The A-GPS tool also includes a machine learning algorithm to predict future risk of asthma exacerbation based on the collected information from the patient’s EHR. In their study published in PLOS One, Dr. Juhn’s team compared A-GPS with usual asthma care and found promising results regarding the feasibility of A-GPS implementation in asthma care in the primary care setting, including reduction in asthma exacerbations, a 70% decrease in the time clinicians spend reviewing the EHR, lower health care costs and improved clinician satisfaction with asthma care.
Despite growing interest in the use of AI and machine learning in asthma care, there remains a chasm between the development of these tools and deployment within health care settings. To help bridge this gap, Dr. Juhn’s research team will soon perform a pragmatic, randomized clinical trial to examine whether the implementation and use of the A-GPS tool combined with remote patient monitoring and self-management tools (at-home spirometry, asthma symptom monitoring and a digital asthma action plan) will increase clinician and parent and caregiver satisfaction with asthma care, reduce clinician workload and burden of EHR review, and improve asthma control for child participants compared with usual asthma care.
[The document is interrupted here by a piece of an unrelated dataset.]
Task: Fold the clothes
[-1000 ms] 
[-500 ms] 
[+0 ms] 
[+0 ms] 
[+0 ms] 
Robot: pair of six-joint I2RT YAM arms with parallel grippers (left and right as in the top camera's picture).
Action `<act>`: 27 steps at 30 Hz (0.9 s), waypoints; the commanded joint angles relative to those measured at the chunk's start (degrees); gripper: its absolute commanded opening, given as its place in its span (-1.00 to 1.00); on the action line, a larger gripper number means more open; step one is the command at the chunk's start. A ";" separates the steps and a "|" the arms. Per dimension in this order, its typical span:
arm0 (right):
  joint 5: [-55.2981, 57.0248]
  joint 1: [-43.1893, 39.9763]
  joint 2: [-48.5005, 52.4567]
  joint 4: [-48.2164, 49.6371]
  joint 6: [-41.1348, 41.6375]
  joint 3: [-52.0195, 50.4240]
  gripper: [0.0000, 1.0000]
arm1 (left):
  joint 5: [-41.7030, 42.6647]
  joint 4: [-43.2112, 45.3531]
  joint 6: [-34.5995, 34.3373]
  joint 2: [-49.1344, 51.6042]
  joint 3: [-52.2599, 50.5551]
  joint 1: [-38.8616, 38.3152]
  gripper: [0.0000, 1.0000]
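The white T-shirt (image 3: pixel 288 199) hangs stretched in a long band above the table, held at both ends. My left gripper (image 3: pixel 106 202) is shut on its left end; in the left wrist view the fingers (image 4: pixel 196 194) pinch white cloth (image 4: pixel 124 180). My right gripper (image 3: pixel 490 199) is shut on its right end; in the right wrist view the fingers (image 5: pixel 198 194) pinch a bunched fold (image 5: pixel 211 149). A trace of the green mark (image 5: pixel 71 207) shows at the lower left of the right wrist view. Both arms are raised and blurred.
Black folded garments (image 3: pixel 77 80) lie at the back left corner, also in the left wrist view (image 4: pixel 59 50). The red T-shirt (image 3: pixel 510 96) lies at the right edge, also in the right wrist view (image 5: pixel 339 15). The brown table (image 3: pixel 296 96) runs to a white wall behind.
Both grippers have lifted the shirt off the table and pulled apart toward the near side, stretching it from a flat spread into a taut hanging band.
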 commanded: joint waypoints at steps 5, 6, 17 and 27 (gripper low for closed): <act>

If successful, these tools may enable remote asthma management for patients with limited access to clinics or hospitals while reducing the burden on patients and their caregivers, clinicians and care teams. This study will be run as a decentralized clinical trial and take place in real-world pediatric clinical care settings through a collaboration with multiple partners including the Mayo Clinic Precision Population Science Lab, the Mayo Clinic Center for Digital Health, the AI program within Pediatrics and Adolescent Medicine, the Mayo Clinic Cures at Home program, and the Karolinska Institute (Stockholm, Sweden).
Khoury P, et al. A framework for augmented intelligence in allergy and immunology practice and research — A work group report of the AAAAI Health Informatics, Technology and Education Committee. The Journal of Allergy and Clinical Immunology: In Practice. 2022;10:1178.
Seol HY, et al. Artificial intelligence-assisted clinical decision support for childhood asthma management: A randomized clinical trial. PLOS One. 2021;16,8:e0255261.